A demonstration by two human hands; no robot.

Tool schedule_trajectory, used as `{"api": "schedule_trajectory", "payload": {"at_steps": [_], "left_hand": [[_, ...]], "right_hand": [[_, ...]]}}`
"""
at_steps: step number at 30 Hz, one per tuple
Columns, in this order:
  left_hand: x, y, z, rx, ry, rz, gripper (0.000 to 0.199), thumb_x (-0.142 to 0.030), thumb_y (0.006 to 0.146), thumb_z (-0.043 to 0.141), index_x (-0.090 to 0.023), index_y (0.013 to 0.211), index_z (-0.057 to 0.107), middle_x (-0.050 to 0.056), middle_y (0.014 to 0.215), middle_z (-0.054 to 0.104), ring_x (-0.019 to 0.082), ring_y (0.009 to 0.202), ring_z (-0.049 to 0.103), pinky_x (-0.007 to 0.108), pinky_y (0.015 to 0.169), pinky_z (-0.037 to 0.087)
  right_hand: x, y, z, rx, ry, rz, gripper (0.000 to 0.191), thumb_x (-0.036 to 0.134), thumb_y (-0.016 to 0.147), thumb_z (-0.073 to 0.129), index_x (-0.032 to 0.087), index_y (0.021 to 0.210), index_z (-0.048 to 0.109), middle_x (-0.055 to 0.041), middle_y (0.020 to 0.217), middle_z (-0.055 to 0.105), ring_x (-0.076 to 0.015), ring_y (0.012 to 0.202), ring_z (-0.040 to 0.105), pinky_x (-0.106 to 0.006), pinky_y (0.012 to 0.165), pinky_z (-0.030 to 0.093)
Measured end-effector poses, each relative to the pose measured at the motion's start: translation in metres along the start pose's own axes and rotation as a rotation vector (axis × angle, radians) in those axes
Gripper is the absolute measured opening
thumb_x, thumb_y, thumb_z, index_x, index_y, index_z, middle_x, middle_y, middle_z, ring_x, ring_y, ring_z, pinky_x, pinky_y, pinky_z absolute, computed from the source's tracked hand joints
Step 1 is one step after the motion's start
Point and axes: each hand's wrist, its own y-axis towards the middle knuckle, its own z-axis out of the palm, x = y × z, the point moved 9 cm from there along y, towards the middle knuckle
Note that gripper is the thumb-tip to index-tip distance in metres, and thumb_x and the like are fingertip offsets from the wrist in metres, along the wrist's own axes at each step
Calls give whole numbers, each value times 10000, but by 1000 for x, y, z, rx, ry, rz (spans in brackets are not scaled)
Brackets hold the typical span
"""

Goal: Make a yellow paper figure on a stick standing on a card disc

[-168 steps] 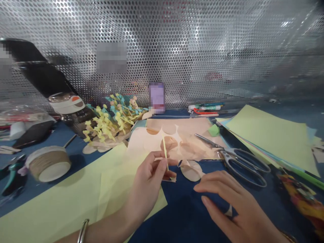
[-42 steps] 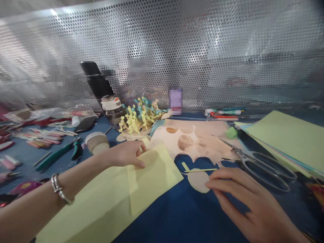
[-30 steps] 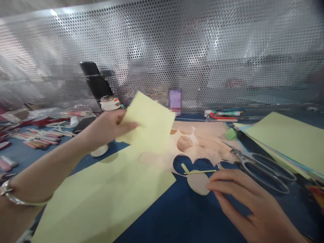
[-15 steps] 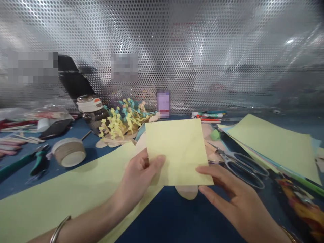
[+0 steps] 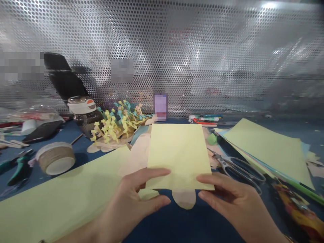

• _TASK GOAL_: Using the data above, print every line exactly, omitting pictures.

• _RESULT OF THE TASK_:
A demonstration by two human hands; no robot.

Tool schedule_trajectory, used as `{"api": "schedule_trajectory", "payload": {"at_steps": [_], "left_hand": [[_, ...]], "right_hand": [[_, ...]]}}`
"""
at_steps: step number at 30 Hz, one per tuple
Columns, in this order:
  left_hand: x, y, z, rx, ry, rz, gripper (0.000 to 0.199), thumb_x (-0.142 to 0.030), thumb_y (0.006 to 0.146), thumb_z (-0.043 to 0.141), index_x (-0.090 to 0.023), index_y (0.013 to 0.211), index_z (-0.057 to 0.107), middle_x (-0.050 to 0.056), middle_y (0.014 to 0.215), middle_z (-0.054 to 0.104), ring_x (-0.019 to 0.082), ring_y (0.009 to 0.202), ring_z (-0.049 to 0.103), pinky_x (-0.007 to 0.108), pinky_y (0.015 to 0.169), pinky_z (-0.037 to 0.087)
  right_hand: x, y, z, rx, ry, rz, gripper (0.000 to 0.191), thumb_x (-0.036 to 0.134), thumb_y (-0.016 to 0.147), thumb_z (-0.073 to 0.129), index_x (-0.032 to 0.087), index_y (0.021 to 0.210), index_z (-0.048 to 0.109), middle_x (-0.055 to 0.041), middle_y (0.020 to 0.217), middle_z (-0.055 to 0.105), ring_x (-0.076 to 0.015), ring_y (0.012 to 0.202), ring_z (-0.040 to 0.105), pinky_x (-0.106 to 0.006), pinky_y (0.012 to 0.165), pinky_z (-0.030 to 0.093)
Measured end-effector poses, each relative to the pose measured at the motion's start: translation in metres along the start pose's own axes and rotation as a rotation vector (axis × angle, radians) in those axes
Gripper is the absolute measured opening
thumb_x, thumb_y, thumb_z, index_x, index_y, index_z, middle_x, middle_y, middle_z, ring_x, ring_y, ring_z, pinky_x, pinky_y, pinky_z absolute, computed from the source's tracked hand joints
Step 1 is one step after the motion's start
Point and axes: each hand's wrist, its own y-axis towards the middle knuckle, its own z-axis out of the palm, x = y × z, the point moved 9 cm from there along y, towards the middle knuckle
Note that gripper is the thumb-tip to index-tip distance in metres, and thumb_x and the like are fingertip offsets from the wrist in metres, along the wrist's own axes at each step
Calls give whole numbers, each value times 10000, but by 1000 for x, y, z, rx, ry, rz (spans in brackets are not scaled)
Brackets hold the typical span
"""

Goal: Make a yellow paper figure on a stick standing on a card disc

[-168 steps] 
[-42 steps] 
[-30 steps] 
[-15 steps] 
[+0 steps] 

No more is needed to finish this exercise.